Charges on Indictment Offence Maximum Sentence Cumulation
1 Failing to stop after a motor vehicle accident [s 61(1)(a) of the Road Safety Act 1986] 10 years [s 61(3) Road Safety Act 1986] Licence interventino: Mandatory 4 year cancellation and disqualification following conviction [s 61(6) Road Safety Act 1986] 18 months Base
2 Failing to render assistance after an accident [s 61(1)(b) RoadSafety Act 1986] 10 years [s 61(3) Road Safety Act 1986] Licence interventino: Mandatory 4 year cancellation and disqualification following conviction [s 61(6) Road Safety Act 1986] 18 months 6 months
Summary charge Unlicensed driving [s 18(1) Road Safety Act 1986] 3 months [s 18(1) Road Safety Act 1986] 1 month 1 month
Total Effective Sentence: 2 years and 1 months imprisonment
Non-Parole Period: 12 months imprisonment
Pre-Sentence detention declaration pursuant to s 18(1) of the Sentencing Act 1991: 87 days
6AAA Statement: The learned sentencing judge stated that the sentence she would have imposed if the applicant had been convicted of this offence after a trial would have been 3 years imprisonment, with the applicant becoming eligible for parole after serving 2 years of that sentence.
Other relevant orders: All Victorian licences and/or permits held by the applicant were cancelled and he was disqualified from obtaining any such licence or permit for 4 years from 6 November 2013.
  1. The applicant is a Vietnamese citizen who arrived in Australia on a temporary tourist visa in 1994.  He applied for a protection visa in 1996, but was refused. The applicant was directed to leave the country by the Department of Immigration, but continued to reside in Australia without a visa and was not apprehended by the authorities.  Following the accident he applied for a visa based on the fact that he was now in a relationship with an Australian resident.  He was given a bridging visa because he had not been properly notified about the failure of his protection visa application.  Because he had no visa for many years, the applicant never held a Victorian drivers’ licence.  
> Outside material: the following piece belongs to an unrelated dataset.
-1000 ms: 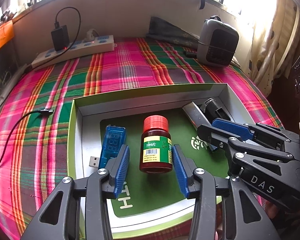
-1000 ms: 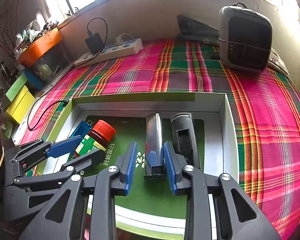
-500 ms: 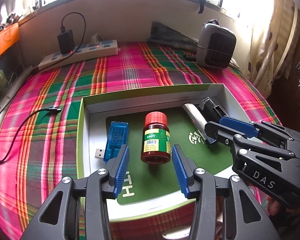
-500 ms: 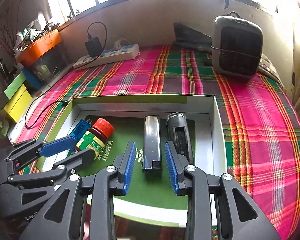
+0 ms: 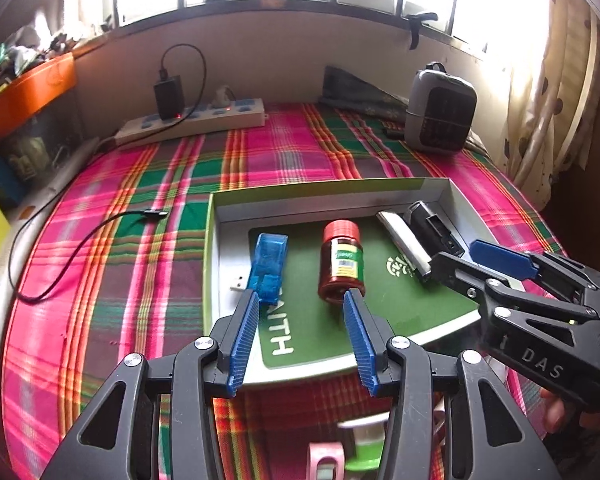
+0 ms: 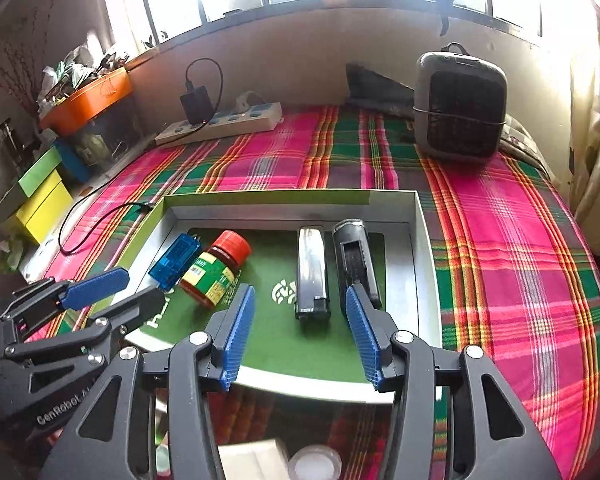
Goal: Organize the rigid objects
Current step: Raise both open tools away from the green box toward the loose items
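A shallow green-rimmed box [image 5: 332,186] [image 6: 268,196] lies on the plaid cloth. A blue USB stick [image 5: 268,268] [image 6: 174,256], a red-capped bottle [image 5: 340,260] [image 6: 216,266] on its side, a silver bar [image 5: 404,238] [image 6: 311,272] and a black device [image 5: 436,228] [image 6: 356,252] lie inside it. My left gripper [image 5: 300,296] [image 6: 142,284] hovers open at the box's near edge, just short of the bottle. My right gripper [image 6: 300,292] [image 5: 456,254] is opening; the silver bar's near end shows between its fingers, untouched by the pads.
A white power strip [image 5: 192,122] with a black charger, a grey heater [image 5: 440,114] and a loose black cable [image 5: 88,236] sit on the cloth. An orange bin [image 6: 88,96] and yellow-green boxes [image 6: 40,200] stand at the left. A white lid [image 6: 314,464] lies below the table edge.
Both grippers have drawn back and up from the box. The right jaws, which flanked the silver bar closely, have spread wide and the bar stays lying in the box.
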`<state>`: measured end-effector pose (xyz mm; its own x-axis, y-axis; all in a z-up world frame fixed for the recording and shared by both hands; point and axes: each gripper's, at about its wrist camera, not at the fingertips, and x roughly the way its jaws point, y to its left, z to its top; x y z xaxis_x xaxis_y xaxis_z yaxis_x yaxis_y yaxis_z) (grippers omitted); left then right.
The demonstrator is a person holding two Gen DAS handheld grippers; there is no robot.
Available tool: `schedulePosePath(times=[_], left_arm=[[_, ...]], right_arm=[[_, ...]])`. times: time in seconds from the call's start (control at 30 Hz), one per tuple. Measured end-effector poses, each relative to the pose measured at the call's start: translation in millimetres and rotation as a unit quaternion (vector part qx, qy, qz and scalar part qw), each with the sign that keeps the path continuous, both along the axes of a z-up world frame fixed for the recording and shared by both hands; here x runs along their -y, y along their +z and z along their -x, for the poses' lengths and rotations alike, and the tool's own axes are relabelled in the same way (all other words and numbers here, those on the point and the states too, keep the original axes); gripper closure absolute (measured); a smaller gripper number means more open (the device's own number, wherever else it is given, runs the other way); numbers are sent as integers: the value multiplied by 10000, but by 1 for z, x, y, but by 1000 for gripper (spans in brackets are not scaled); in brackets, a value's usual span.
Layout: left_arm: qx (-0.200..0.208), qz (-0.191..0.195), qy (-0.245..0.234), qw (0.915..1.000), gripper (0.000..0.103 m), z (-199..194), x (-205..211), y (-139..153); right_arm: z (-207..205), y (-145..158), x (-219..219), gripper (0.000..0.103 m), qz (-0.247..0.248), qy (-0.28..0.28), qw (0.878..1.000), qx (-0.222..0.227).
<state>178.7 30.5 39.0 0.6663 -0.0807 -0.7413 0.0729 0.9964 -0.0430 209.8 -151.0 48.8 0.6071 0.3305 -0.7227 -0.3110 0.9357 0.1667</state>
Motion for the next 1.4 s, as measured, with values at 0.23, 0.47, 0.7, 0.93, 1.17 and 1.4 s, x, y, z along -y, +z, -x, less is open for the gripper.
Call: schedulePosePath(times=[0.23, 0.47, 0.7, 0.93, 1.17, 1.4], left_arm=[[76, -68, 259, 9996, 59, 19, -7, 3], [72, -63, 409, 9991, 59, 40, -9, 3], [20, 211, 554, 9982, 59, 60, -24, -1], [-25, 570, 679, 9961, 59, 82, -47, -10], [7, 704, 663, 9953, 59, 96, -59, -13], [-101, 798, 662, 9946, 59, 101, -63, -19]], right_arm=[[22, 7, 8, 54, -59, -121, 9999, 104], [45, 8, 13, 54, 39, -273, 9995, 121], [65, 3, 21, 54, 91, -438, 9990, 50], [77, -8, 23, 54, -15, -553, 9983, -177], [85, -10, 17, 54, -58, -438, 9989, -152], [83, -14, 10, 54, 9, -496, 9986, -200]])
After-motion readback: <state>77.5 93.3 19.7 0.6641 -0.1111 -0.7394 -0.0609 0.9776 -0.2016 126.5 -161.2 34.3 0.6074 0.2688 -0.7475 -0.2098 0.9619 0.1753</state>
  1. On 25 April 2013, the deceased, Ali Naem Dakhil, and his friend Al Sabonchi, were walking down Ballarat Road in Footscray towards Mr Sabonchi’s home.  The two men had been drinking throughout the evening and were very drunk.  At the same time the applicant was driving down Ballarat Road in a Maroon Honda Prelude.

  1. At approximately 8:30pm, the two men approached the intersection with Park Street.  Approximately 15 metres from the intersection, Mr Dakhil strayed onto Ballarat Road.  Mr Sabonchi called out to Mr Dakhil to warn him of the oncoming traffic and Mr Dakhil doubled back and attempted to return to the footpath. About one metre from the footpath, Mr Dakhil stopped with his back to the oncoming traffic.  The applicant’s car struck Mr Dakhil on the front passenger side.  He was thrown across the windscreen and came to rest approximately 17 metres from the point of impact.  Mr Dakhil received significant head injuries as a result of the accident and was rushed to hospital.  He died the following day.  

  1. The police estimate that at the time of the collision, the applicant was driving at approximately 10 kilometres below the speed limit.  The applicant braked and slowed after the accident but did not stop.  He continued down Ballarat Road to his residence in Kallara Grove, Maribyrnong, and parked in a laneway at the rear of the property. The car sustained significant damage to its bumper bar, headlight and bonnet as well as a shattered windscreen.

  1. A few hours after the accident, police went to the home of the car’s registered owner Bui Hoang Doang in Derby Street, Mooney Ponds. The occupant, Nhi Do, provided the applicant’s name to police but did not provide an address.  After the police left, Ms Do rang the applicant and told him the police were looking for him.  The police later returned to Ms Do’s residence to make further inquires and she provided them with the applicant’s address in Kallara Grove.  At 3:20am police went to Kallara Grove and found the car, which had pieces of body tissue from Mr Dakhil on its exterior.  The applicant was not at home.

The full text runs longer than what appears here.